She popped back up empty-handed, “Nothing down there. Makes sense if you didn’t know about the smokes.”

“What were you looking for?”

“I used to keep some weed in a box down there.”

“You’re right, I didn’t know about that either.”

“Well, can’t you whip some up for us? How about some whiskey?”

“I don’t know. I’ve never tried. I wasn’t much of a drinker and I never smoked pot.”

Susan raised an eyebrow, “If you’re trying to get lucky kid, you’re going to need to be more flexible.”

“Ok, I’ll try. I guess we’ll need a pipe or something too.”

“Just make a joint. Or some papers and I’ll roll it. But make the booze first.”

Clayton pictured a bottle of Jack Daniels and it appeared on the dresser.

“That is so fucking cool. I want your power,” Susan said, then grabbed the bottle and held it up. “The label is all wrong but the color sure looks good.” She opened the top, took a big drink, and spit it all out on the floor, “Ewk. What is this shit?”

“No idea. Maybe I don’t know how to make alcohol.”

“You do not.”

“Do you still want the other stuff?”

“Not if it’s going to taste like that.”

Just when he was starting to impress her too. “Hey, what about the music? This was your favorite album back then.”

Susan listened to Bono imploring her to stay, in this time, in a lie. “I can’t believe that I ever listened this jangly crap. Can’t you make some Kenny Chesney?”

“Is that country?”

“Yep,” she drawled.

“Then, nope,” he mocked.

Susan sighed and sat back against the dresser, “Wow, you really did make this room with just one thing in mind, didn’t you?”

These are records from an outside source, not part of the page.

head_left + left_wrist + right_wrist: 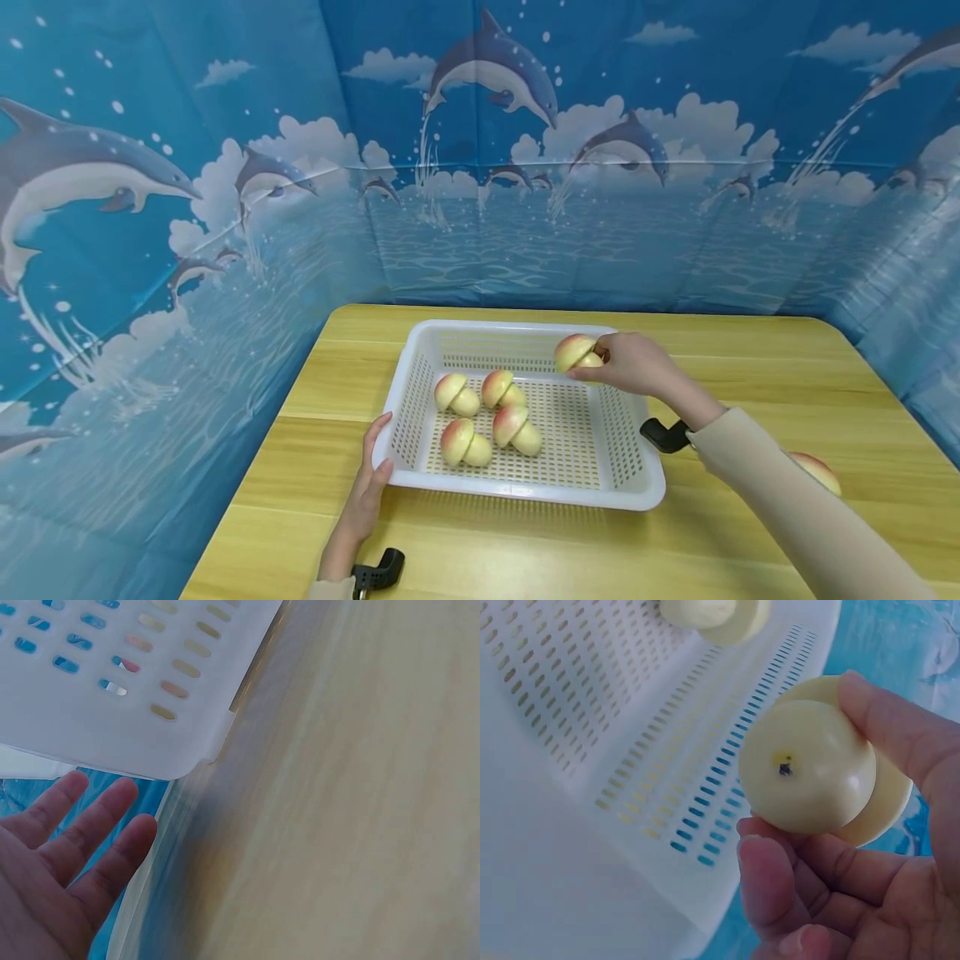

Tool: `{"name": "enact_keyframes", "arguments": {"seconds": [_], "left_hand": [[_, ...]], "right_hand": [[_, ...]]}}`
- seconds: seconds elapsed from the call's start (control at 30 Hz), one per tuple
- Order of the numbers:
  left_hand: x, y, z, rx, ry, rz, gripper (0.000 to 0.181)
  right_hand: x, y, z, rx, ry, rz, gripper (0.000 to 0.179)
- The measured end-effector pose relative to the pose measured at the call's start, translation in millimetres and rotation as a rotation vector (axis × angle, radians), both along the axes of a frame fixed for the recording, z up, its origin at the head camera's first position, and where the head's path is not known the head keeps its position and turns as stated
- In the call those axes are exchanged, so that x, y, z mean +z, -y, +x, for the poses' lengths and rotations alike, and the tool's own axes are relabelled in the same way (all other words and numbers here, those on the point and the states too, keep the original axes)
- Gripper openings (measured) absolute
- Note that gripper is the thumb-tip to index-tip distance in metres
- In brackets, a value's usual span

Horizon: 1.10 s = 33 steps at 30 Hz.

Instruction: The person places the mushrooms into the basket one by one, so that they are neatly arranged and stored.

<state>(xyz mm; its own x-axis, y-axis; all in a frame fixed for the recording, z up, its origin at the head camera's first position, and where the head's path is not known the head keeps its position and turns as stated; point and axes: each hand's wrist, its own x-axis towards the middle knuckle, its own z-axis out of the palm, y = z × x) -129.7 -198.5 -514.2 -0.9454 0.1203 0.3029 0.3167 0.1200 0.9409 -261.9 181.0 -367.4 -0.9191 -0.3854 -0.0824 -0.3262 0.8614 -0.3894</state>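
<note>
Near the far right corner of a white plastic basket, my right hand holds a mushroom-shaped piece with a pink-and-yellow cap and pale stem. In the right wrist view, thumb and fingers pinch this mushroom; its rounded stem end, with a small dark mark, faces the camera. Several similar mushrooms lie in the left half of the basket. My left hand is at the basket's near left corner. Its fingers are straight in the left wrist view, tips right at the rim, thumb hidden there.
Another pink-and-yellow rounded piece lies on the wooden table to the right, partly hidden behind the right sleeve. A blue dolphin-print curtain hangs behind and beside the table. Black camera mounts sit at both wrists.
</note>
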Motion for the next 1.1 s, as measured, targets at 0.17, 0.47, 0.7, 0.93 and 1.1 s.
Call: {"name": "enact_keyframes", "arguments": {"seconds": [0.17, 0.47, 0.7, 0.93, 1.1], "left_hand": [[-0.4, -0.7, -0.1, -0.001, -0.009, 0.004, 0.058], [0.2, -0.7, 0.5, -0.003, -0.012, -0.002, 0.057], [1.4, -0.3, 0.6, -0.005, -0.016, 0.002, 0.057], [1.3, -0.1, -0.1, -0.012, -0.016, 0.011, 0.058], [1.0, -0.1, -0.7, -0.013, -0.014, 0.010, 0.058]], "right_hand": [[-6.1, 8.1, -8.2, 0.044, 0.021, -0.015, 0.053], [-10.1, 16.0, -15.3, 0.037, 0.187, -0.020, 0.051], [-14.9, 23.7, -18.6, 0.052, 0.210, -0.007, 0.053], [-24.7, 30.1, -23.8, 0.052, 0.212, 0.019, 0.048], [-29.4, 33.6, -25.7, 0.043, 0.207, 0.043, 0.047]]}}
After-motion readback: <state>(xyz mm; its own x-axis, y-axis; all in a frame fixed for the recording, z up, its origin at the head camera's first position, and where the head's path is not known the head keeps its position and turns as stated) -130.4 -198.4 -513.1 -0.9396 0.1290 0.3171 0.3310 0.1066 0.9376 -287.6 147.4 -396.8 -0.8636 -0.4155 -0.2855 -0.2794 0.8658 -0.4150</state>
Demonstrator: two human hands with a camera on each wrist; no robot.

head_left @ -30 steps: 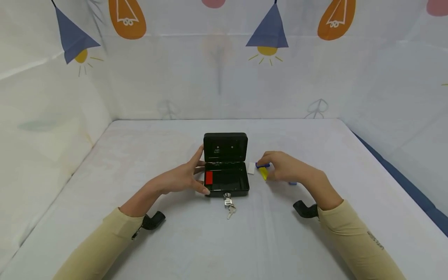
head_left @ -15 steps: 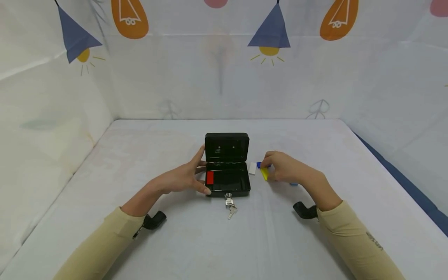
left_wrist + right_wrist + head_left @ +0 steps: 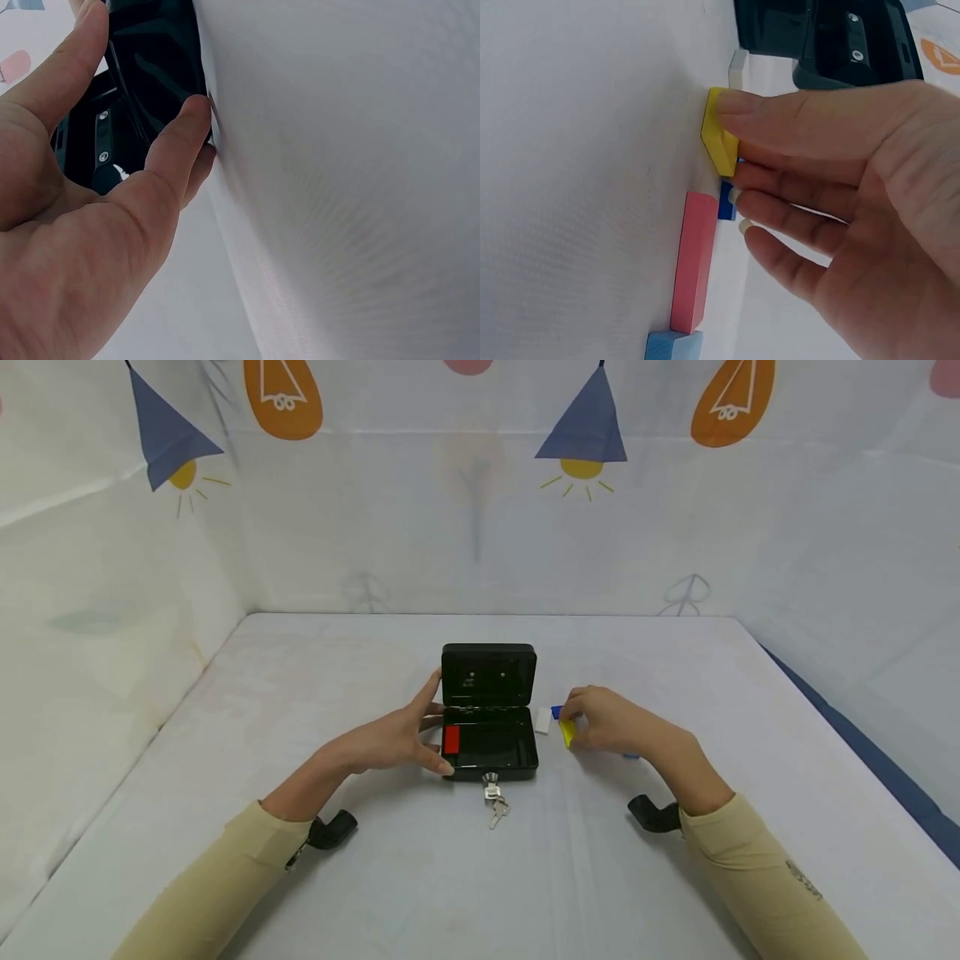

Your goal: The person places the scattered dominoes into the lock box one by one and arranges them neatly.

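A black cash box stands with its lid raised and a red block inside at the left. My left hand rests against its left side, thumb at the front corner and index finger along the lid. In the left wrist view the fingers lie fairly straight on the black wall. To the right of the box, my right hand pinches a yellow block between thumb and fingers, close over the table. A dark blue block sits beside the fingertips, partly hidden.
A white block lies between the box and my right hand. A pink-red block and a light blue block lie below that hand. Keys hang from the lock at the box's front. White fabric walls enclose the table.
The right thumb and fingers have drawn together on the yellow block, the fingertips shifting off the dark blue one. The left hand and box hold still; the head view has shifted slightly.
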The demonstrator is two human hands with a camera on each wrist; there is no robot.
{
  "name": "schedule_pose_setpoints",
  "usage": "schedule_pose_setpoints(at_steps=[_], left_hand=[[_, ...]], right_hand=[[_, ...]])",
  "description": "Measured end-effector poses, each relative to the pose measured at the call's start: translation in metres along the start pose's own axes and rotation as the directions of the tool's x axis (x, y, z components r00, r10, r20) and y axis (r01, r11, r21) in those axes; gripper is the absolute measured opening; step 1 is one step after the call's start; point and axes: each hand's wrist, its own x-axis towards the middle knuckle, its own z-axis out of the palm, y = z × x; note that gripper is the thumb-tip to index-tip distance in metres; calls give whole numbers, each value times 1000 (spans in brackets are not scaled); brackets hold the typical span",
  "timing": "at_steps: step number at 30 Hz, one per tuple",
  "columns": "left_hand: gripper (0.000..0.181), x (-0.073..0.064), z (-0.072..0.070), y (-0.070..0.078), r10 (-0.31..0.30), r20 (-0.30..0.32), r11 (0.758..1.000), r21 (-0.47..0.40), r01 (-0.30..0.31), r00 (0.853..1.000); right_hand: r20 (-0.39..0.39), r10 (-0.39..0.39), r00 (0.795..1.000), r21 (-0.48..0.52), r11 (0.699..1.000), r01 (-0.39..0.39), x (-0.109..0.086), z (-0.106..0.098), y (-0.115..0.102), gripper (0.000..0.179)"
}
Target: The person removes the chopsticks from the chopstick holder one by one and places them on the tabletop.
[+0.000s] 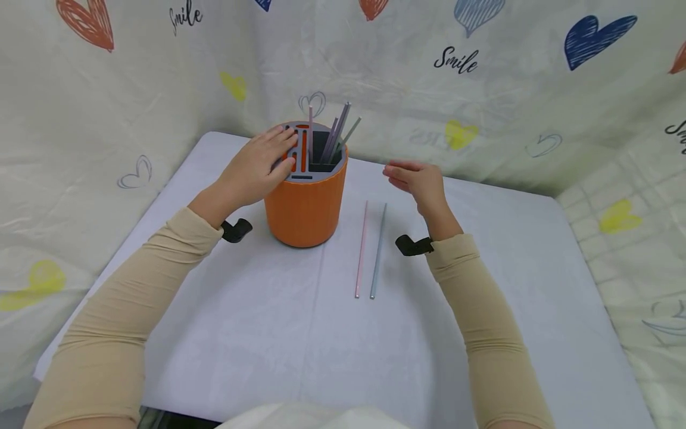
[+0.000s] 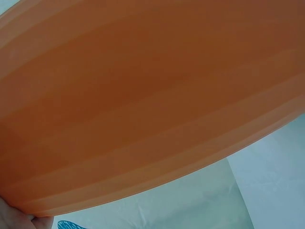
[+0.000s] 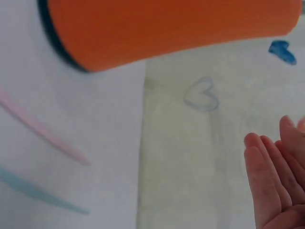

This time he didn’t bother to deny it.

“You don’t have much imagination, Clayton,” she glanced around the room, “well, I mean obviously you do, but you’re using it to creep on little girls. Pretty sick if you ask me.”

“I don’t even know why I have to defend this. There’s no little girls or adults in this room. Nothing weird like that. We are both right around twenty years old right now, right? This is about as ideal as it gets in life, not to mention there’s the whole ‘nothing is real here’ thing.”

“It’s real enough for my pervert alarm to go off. This doesn’t seem like a place you just bumped into. You’ve been working on this trick for a long time, I bet. Probably since you were looking at your momma’s tits from the crib,” she shook her head. “When you think of all the other ways you could use this talent.”

“Well what would you use it for if you could do it?”

She put her hands up, “You know, I’m probably not any better than you actually. I could say that I would build a huge library and read everything in it, or learn how to play the cello, or take a stroll on a long endless beach, but I spend so much time alone these days that I don’t think I would do any of those things. I probably have a one track mind, just like you. But just so I understand, I can make any place I want, fill it with any people I want, do anything I want to them, and afterwards it all gets forgotten and there’s no consequences?”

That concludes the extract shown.